Sangemini-Amerino: prosegue la protesta dei dipendenti

Proclamata l'agitazione fino al 1° turno di lavoro di mercoledì: chieste informazioni più precise riguardo il piano concordatario di Acque Minerali d'Italia
Nuovo sciopero alla Sangemini-Amerino, dove l’assemblea dei lavoratori ha deciso lunedì di proclamare una protesta fino al 1° turno di lavoro di mercoledì per chiedere alla direzione aziendale, a livello nazionale, di dare informazioni più precise riguardo il piano concordatario di Acque Minerali d’Italia.
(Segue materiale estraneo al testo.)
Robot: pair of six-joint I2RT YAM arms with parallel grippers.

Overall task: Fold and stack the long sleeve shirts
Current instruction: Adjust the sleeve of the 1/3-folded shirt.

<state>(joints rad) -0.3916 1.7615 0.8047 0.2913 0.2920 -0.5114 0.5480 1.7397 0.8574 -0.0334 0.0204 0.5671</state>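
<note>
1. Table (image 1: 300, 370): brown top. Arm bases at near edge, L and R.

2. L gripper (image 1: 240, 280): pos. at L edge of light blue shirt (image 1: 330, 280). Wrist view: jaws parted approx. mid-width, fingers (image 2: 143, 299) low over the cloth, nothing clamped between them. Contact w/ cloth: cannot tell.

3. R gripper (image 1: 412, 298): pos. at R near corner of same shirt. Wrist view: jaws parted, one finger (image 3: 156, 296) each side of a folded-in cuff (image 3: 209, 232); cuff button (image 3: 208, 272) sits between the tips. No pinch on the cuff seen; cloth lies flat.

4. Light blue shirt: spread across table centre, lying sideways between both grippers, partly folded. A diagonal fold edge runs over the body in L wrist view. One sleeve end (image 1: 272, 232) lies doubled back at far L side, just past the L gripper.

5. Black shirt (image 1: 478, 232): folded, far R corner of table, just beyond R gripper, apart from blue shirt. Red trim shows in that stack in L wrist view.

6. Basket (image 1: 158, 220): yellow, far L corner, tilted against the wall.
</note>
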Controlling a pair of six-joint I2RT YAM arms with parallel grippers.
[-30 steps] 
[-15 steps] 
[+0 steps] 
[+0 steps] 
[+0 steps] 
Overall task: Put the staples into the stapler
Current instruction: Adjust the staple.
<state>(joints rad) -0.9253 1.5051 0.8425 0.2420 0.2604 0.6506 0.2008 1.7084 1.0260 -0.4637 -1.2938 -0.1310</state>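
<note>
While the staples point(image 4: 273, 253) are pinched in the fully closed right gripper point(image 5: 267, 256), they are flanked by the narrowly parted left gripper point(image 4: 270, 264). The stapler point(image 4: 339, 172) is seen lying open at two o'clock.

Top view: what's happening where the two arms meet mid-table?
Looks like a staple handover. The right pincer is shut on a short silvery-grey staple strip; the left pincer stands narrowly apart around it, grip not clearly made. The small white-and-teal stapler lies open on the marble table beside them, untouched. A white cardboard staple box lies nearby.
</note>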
Al termine dell’assemblea, che si è svolta in un clima di forte tensione, i dipendenti si sono ritrovati in presidio davanti alla fabbrica, bloccando le portinerie. «A un mese dal termine stabilito per la presentazione del piano – spiegano i sindacati – non è ancora arrivata la convocazione per il prossimo incontro in call alla presenza del Mise».
L’assemblea, inoltre, ha chiesto una convocazione urgente dalla presidente della Regione, Donatella Tesei. «Chiediamo un’azione incisiva da parte della Regione», afferma sindaco di San Gemini, Luciano Clementella, che nel pomeriggio di ieri ha raggiunto i lavoratori e interpellato l’assessore regionale allo sviluppo economico, Michele Fioroni.
«L’intera amministrazione comunale – ha aggiunto Clementella – supporta e condivide la mobilitazione intrapresa dai lavoratori, disorientati e allarmati di fronte alla totale assenza della proprietà. Non possiamo più attendere».